World works in balance. When you get some, you lose some. Kedatangan orang tua gue ke panti asuhan dan mengajak gue tinggal bersama mereka sebagai keluarga yang utuh membuat gue harus rela meninggalkan panti asuhan ini. Meninggalkan Tristan dan Kayana. Dan seperti yang udah gue bilang, gue gak bisa dan gak mau ngebayangin hidup gue tanpa keberadaan mereka berdua di dekat gue. Tapi gue juga gak bisa menahan mereka untuk tetap ada di deket gue.

-Kayana

Jayandra dan Tristan adalah kaki-kaki dan tangan di hidup gue. Tanpa mereka, gue gak berfungsi. Iya, segitu besarnya pengaruh mereka di hidup gue. Gue adalah orang yang pendiam. Ibu panti pernah bilang, Jay dan Tristan adalah baterai dan gue—tentu saja—adalah robotnya. Setelah dipasangin baterai pun, gue masih sebuah robot, cuma bedanya bisa jalan aja. Tapi ya gitu, robot. Kaku. Cuma kalo ada di deket Jay dan Tristan, I can be less like a robot.
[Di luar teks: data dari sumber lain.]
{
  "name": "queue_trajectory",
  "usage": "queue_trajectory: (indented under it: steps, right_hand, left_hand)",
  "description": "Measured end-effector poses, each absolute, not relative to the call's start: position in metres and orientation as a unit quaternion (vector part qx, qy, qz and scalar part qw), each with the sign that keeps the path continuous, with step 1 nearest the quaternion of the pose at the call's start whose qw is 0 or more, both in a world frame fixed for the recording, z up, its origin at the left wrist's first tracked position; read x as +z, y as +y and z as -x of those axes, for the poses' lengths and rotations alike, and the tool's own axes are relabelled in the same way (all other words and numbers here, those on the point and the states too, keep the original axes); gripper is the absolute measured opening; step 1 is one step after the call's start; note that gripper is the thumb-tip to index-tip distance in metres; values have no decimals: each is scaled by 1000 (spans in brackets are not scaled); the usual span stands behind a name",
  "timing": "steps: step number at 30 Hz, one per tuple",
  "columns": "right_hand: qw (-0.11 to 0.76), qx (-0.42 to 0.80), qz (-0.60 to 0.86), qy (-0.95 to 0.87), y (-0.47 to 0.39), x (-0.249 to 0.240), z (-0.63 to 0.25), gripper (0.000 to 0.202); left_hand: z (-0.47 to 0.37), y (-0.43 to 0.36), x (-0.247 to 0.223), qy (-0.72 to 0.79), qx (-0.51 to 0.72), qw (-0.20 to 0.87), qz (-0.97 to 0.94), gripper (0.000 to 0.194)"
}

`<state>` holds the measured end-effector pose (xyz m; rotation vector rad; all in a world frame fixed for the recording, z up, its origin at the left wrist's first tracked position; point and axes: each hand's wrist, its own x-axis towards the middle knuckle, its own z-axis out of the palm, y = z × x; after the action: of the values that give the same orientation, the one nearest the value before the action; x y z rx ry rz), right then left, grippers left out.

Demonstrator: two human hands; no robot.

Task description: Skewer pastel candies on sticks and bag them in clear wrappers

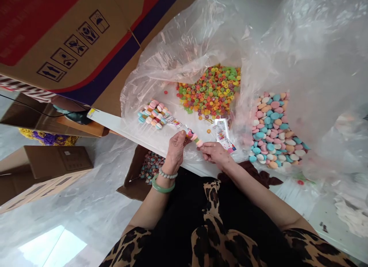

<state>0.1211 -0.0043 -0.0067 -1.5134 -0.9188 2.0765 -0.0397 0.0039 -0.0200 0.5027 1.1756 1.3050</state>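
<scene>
Between both hands is a short candy skewer [196, 138] of pink and yellowish pieces, with a printed part near its upper left end. My left hand [176, 146] pinches that end; a green bangle and a bead bracelet circle the wrist. My right hand [213, 151] has its fingers closed on the lower right end. Printed wrapping [174, 121] reaches from near the left hand to a pile of candy skewers [152, 113]. Beside the right hand lie flat printed wrappers [222, 132]. Beyond the hands is a heap of colourful ring candies [214, 89] on clear plastic.
Pastel oval candies [273, 131] lie in clear plastic sheeting [322, 87] at right. A large carton [115, 64] stands at upper left. Below the table edge, an open box [130, 179] holds many colourful pieces. Another cardboard box [57, 163] sits on the floor at left.
</scene>
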Motion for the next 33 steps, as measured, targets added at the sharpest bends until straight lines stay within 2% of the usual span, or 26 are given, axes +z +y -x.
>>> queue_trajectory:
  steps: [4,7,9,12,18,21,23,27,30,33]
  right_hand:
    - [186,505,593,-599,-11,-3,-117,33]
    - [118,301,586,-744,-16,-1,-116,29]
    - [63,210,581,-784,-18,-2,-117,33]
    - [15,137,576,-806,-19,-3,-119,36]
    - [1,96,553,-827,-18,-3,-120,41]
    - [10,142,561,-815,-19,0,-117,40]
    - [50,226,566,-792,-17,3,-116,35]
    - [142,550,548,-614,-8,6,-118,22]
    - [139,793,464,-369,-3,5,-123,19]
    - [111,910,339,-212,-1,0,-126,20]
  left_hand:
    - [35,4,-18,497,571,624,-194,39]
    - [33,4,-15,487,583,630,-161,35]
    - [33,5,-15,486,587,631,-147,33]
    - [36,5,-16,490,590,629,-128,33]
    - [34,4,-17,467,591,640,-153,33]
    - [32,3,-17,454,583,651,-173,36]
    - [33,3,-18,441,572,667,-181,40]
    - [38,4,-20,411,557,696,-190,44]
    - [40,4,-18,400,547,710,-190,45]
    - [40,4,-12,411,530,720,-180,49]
Gue bisa jadi lebih manusia di dekat Jay dan Tristan. Selain itu, Jay dan Tristan juga berperan sebagai pelindung gue. Kalo ada cowok-cowok yang iseng gangguin gue dan ketauan sama Jay dan Tristan, bisa dipastikan mereka bakal stop gangguin gue. Gue gak pernah tau apa yang Jay dan Tristan lakuin ke cowok-cowok itu. Yang jelas, berkat mereka berdua gue merasa terlindungi. Selama masa SMP dan SMA, gak pernah ada satu orang pun yang berani iseng atau deketin gue. Karena alasan-alasan itu, gue takut banget kalo gak ada Jay dan Tristan di deket gue.